MST ou Polícia Militar: Quem Emboscou Quem no Paraná?

Na tarde desta quinta-feira (7), dois sem-terra morreram e seis ficaram feridos em confronto ocorrido no acampamento Dom Tomás Balduíno, em Quedas do Iguaçu, centro-sul paranaense.
Foto: Mídia NINJA

Mais não se sabe. No dia do jornalista, um aparente bloqueio de informações se abateu sobre o caso. As últimas notícias, extraídas de jornais locais, são das 21h e não trazem fatos novos para elucidar as circunstâncias reais da contenda.
Na ausência de relatos objetivos de testemunhas e imagens do ocorrido, uma rápida apuração de poltrona revela informações perturbadoras. Antes de expô-las, cabe uma passagem sobre os relatos de cada lado do episódio.
Acampamento Dom Tomás Balduíno, em Quedas do Iguaçu. Foto: Terra Sem Males

Confronto de narrativas

Duas versões, diametralmente opostas, estão em franco conflito.
De acordo com o MST, o acampamento teria sido emboscado por duas equipes da Polícia Militar acompanhadas de seguranças da empresa Arapuel, exportadora de pinus e eucaliptos com instalações nas áreas ocupadas.
Já a narrativa oficial, do Governo Beto Richa (PSDB), conta o que segue:
"Duas equipes da Polícia Militar foram vítimas de uma emboscada na tarde desta quinta-feira (7) na cidade de Quedas do Iguaçu, região centro-sul do Paraná, quando tentavam ajudar a combater um incêndio numa área conhecida como Fazendinha."
A nota continua: "Mas antes de chegar até o local da queimada, os policiais foram alvo de uma emboscada." Mais de 20 pessoas do MST teriam disparado deliberadamente contra as equipes da PM - na verdade, integrantes da Rondas Ostensivas Tático Móvel (ROTAM) -, que reagiram ao ataque.
A versão das forças de segurança do Estado soa inverossímil. É de se estranhar um destacamento policial de elite empenhar-se no combate a incêndios em áreas rurais. Ademais, apenas os sem-terra acumularam mortos e feridos. Mas, pelo bem da informação e ante a falta de relatos objetivos, não se pode descartar qualquer hipótese.
Acontece que há pistas, aqui e ali, que apontam para uma investida premeditada por parte da Polícia Militar articulada nos gabinetes do poder público.

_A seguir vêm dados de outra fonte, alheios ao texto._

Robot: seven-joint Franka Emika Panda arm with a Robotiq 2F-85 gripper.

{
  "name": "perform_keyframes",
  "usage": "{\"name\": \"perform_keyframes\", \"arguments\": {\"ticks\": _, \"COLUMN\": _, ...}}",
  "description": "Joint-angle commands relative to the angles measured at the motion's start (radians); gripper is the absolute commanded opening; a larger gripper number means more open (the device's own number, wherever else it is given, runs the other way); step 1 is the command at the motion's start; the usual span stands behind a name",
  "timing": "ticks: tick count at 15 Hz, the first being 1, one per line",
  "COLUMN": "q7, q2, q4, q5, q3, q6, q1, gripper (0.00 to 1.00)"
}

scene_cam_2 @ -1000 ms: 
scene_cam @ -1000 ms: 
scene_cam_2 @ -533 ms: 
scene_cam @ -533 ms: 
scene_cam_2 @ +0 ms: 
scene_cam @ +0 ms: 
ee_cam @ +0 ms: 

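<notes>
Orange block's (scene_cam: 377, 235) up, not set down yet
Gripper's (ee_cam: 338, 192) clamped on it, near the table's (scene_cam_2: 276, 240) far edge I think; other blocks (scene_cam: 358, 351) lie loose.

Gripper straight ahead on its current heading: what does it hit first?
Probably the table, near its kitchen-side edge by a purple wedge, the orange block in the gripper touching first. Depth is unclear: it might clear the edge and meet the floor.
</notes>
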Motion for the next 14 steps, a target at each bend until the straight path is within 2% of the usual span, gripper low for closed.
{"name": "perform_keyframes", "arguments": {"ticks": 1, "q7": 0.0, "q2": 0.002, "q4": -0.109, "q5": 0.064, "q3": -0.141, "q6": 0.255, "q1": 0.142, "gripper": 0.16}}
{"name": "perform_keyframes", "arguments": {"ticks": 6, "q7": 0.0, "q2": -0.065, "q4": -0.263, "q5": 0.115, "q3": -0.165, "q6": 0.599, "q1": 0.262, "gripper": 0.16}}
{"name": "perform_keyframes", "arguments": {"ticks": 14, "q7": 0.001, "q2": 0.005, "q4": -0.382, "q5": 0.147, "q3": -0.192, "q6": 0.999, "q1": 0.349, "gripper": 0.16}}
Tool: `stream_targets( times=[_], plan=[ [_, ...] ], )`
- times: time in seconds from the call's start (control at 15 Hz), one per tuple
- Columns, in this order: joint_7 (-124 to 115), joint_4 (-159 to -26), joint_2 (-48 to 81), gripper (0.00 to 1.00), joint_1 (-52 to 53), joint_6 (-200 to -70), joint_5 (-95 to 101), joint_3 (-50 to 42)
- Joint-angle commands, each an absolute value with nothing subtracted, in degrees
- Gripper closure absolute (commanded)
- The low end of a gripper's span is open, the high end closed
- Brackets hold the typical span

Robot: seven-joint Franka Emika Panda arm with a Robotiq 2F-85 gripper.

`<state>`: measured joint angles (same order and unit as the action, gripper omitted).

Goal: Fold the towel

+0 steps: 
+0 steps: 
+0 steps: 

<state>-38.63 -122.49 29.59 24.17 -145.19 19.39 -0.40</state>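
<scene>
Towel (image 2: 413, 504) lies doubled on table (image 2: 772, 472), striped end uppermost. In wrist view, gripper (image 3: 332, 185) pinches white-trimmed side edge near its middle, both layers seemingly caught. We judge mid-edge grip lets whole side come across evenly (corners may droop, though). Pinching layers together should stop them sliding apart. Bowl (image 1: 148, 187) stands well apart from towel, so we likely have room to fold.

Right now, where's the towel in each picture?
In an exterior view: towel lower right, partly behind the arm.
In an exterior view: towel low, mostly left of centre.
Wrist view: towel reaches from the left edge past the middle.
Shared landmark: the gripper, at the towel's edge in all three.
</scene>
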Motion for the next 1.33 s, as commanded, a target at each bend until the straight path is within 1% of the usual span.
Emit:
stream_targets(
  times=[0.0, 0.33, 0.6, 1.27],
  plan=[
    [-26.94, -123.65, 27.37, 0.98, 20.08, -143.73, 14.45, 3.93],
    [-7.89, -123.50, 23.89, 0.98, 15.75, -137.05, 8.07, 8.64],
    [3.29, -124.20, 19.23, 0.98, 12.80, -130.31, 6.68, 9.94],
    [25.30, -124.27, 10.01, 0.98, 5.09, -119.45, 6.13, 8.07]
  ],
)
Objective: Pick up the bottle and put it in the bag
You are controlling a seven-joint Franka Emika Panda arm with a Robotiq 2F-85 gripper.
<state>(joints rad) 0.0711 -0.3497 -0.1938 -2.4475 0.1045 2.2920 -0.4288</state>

Sinais de uma emboscada estatal

No dia 1º de abril, uma reunião no município de Quedas do Iguaçu, registrada no Facebook de Paulo Litro, deputado estadual pelo PSDB no Paraná, tratou do tema das ocupações. Estavam presentes, além de autoridades municipais, o secretário chefe da Casa Civil do Paraná, Valdir Rossoni (atentem para este nome), o secretário de Estado de Segurança Pública, Wagner Mesquita, o subcomandante da Política Militar do Paraná, Cel. Arildo Luiz Dias, o Delegado Geral da Polícia Civil, Júlio Reis e o delegado de Policiamento do Interior, Valmir Soccio. Promotores e representantes do Ministério Público Estadual também se fizeram presentes.
Em pauta, de acordo com a postagem de Paulo Litro, "a questão da segurança pública de Quedas do Iguaçu". O deputado afirma: "confio nos esforços do Governo do Estado para solucionar o problema". Paulo não diz qual é o problema a ser solucionado. Mas os compartilhamentos da publicação deixam claro.
O secretário Valdir Rossoni é deputado federal pelo PSDB e sua presença na reunião não é por acaso. Entre os doadores registrados da sua campanha, está a empresa Arapuel. A declaração oficial registrada no Tribunal Superior Eleitoral informa que R$ 50.000 foram repassados ao candidato pela exportadora de eucaliptos. Em nota, o MST acusa Rossoni de ter se comprometido com a empresa a insuflar a repressão nas áreas ocupadas.

Uma semana depois da reunião, dois corpos em Quedas do Iguaçu..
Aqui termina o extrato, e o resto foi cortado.